BEGIN

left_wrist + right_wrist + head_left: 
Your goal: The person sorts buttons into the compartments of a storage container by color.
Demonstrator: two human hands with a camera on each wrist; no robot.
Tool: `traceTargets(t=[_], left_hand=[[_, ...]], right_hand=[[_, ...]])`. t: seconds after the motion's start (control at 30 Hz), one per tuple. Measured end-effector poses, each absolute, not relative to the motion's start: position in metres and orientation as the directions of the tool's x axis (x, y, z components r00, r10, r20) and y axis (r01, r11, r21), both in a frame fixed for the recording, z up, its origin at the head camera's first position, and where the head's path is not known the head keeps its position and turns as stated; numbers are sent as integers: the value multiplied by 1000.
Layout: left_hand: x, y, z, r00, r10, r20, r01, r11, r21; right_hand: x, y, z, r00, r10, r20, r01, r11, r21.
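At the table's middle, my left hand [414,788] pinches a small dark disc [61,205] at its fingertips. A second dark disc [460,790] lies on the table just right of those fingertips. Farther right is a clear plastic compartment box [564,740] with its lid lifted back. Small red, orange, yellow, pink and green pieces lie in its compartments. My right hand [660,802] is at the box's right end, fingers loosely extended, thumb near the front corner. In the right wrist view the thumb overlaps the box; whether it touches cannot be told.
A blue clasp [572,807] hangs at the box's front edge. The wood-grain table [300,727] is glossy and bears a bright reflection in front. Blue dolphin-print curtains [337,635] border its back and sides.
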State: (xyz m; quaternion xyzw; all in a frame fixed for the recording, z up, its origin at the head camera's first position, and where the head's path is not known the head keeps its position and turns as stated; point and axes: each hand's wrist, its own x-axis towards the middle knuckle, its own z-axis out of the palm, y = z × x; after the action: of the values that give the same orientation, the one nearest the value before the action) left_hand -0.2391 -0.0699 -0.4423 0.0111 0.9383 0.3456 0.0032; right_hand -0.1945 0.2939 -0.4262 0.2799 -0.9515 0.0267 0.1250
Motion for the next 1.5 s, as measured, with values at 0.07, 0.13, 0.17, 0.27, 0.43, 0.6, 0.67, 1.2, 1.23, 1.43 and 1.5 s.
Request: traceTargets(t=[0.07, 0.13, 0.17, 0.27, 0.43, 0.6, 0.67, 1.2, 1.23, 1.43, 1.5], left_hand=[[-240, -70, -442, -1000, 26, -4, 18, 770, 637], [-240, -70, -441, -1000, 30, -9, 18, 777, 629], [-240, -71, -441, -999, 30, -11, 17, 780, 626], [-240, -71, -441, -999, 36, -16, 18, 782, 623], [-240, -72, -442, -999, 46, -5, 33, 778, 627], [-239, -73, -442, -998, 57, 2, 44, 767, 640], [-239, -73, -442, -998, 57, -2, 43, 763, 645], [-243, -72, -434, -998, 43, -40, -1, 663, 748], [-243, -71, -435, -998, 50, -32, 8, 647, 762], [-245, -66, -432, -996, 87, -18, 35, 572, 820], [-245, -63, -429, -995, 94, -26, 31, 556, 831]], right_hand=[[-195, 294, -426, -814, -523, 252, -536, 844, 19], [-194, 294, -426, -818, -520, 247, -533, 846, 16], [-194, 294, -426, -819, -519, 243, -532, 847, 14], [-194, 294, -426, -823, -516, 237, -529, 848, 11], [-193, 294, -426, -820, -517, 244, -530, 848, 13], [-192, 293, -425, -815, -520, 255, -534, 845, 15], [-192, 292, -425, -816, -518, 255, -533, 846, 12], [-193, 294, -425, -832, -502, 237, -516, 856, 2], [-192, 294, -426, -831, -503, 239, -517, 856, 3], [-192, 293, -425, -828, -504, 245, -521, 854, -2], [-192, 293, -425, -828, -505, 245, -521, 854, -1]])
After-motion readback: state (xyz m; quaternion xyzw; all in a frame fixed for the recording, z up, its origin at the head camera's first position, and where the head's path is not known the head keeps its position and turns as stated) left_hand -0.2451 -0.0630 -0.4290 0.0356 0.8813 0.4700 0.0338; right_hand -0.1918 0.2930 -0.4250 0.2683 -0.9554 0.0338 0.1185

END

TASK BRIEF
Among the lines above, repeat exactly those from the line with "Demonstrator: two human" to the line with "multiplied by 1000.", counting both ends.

RESULT FOR THIS EXERCISE
Demonstrator: two human hands with a camera on each wrist; no robot.
Tool: `traceTargets(t=[_], left_hand=[[_, ...]], right_hand=[[_, ...]])`. t: seconds after the motion's start (control at 30 Hz), one per tuple. Measured end-effector poses, each absolute, not relative to the motion's start: position in metres and orientation as the directions of the tool's x axis (x, y, z components r00, r10, r20) and y axis (r01, r11, r21), both in a frame fixed for the recording, z up, its origin at the head camera's first position, and where the head's path is not known the head keeps its position and turns as stated; numbers are sent as integers: the value multiplied by 1000.

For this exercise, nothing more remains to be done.